Protein Phosphorylation and Redox Status: An as Yet Elusive Dyad in Chronic Lymphocytic Leukemia

Malignant cells in chronic lymphocytic leukemia (CLL) are characterized by oxidative stress that is related to abundant generation of reactive oxygen species (ROS) by increased mitochondrial oxidative phosphorylation (OXPHOS). Lymphoid tissues have been shown to provide a protective microenvironment that antagonizes the effects of ROS, contributing to establishing redox homeostasis that supports the vitality of CLL cells. In the last few decades, a complex antioxidant machinery has been demonstrated to be activated in CLL cells, including the different superoxide dismutase (SOD) isoforms, the thioredoxin (Trx) system, and the enzyme cascade inducing glutathione (GSH) biosynthesis and recycling, to name a few.

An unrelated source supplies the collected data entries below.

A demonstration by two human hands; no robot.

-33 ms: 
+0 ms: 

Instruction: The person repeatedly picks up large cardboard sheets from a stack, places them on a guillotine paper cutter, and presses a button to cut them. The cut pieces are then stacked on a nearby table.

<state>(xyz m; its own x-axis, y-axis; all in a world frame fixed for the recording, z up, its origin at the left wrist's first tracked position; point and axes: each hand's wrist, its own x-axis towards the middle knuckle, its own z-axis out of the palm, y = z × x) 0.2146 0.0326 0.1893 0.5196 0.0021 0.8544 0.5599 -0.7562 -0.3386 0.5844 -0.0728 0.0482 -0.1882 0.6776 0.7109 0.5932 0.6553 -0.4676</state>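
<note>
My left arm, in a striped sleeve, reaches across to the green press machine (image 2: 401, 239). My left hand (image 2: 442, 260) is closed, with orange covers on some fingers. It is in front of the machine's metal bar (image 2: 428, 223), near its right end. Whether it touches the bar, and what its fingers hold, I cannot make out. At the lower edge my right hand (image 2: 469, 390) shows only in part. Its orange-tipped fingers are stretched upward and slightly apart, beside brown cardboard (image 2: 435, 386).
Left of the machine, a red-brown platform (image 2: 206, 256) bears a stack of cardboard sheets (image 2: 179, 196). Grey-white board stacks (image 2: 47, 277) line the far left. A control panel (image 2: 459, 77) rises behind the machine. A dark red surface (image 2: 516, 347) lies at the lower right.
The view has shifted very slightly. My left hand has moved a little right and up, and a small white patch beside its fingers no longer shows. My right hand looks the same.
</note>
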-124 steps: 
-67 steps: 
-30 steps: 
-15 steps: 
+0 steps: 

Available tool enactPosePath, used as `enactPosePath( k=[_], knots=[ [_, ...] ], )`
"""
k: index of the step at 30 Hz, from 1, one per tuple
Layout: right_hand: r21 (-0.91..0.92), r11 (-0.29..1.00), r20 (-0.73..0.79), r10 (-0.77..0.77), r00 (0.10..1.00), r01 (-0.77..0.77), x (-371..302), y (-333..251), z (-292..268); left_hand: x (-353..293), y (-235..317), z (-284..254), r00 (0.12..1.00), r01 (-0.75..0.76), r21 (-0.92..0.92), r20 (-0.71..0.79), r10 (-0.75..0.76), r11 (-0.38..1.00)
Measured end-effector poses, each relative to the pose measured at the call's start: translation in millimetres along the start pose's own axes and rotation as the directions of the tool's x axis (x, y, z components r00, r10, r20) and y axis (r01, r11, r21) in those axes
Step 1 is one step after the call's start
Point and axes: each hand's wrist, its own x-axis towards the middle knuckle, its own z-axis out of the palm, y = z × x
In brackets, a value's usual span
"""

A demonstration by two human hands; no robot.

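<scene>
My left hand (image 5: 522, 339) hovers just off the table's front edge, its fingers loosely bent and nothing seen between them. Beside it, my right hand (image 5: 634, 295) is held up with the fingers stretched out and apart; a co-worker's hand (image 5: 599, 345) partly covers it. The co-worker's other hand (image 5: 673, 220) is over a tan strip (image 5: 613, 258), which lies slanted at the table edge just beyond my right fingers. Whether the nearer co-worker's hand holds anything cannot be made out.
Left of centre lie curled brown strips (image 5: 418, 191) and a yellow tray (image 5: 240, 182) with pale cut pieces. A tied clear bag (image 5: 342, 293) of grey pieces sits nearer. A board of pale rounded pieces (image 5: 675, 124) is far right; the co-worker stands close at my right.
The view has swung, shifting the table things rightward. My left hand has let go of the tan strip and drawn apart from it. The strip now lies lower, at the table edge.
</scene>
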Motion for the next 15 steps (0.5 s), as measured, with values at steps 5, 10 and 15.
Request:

Their expression is known to be upregulated by the activation of specific transcription factors, which can be regulated by either oxidative stress or phosphorylation. These two latter aspects have mostly been explored separately, and only recently an increasing body of evidence has been providing reasonable inference that ROS and phosphorylation may cooperate in an interplay that contributes to the survival mechanisms of CLL cells. Here, we present an overview of how oxidative stress and phosphorylation-dependent signals are intertwined in CLL, focusing on transcription factors that regulate the balance between ROS production and scavenging.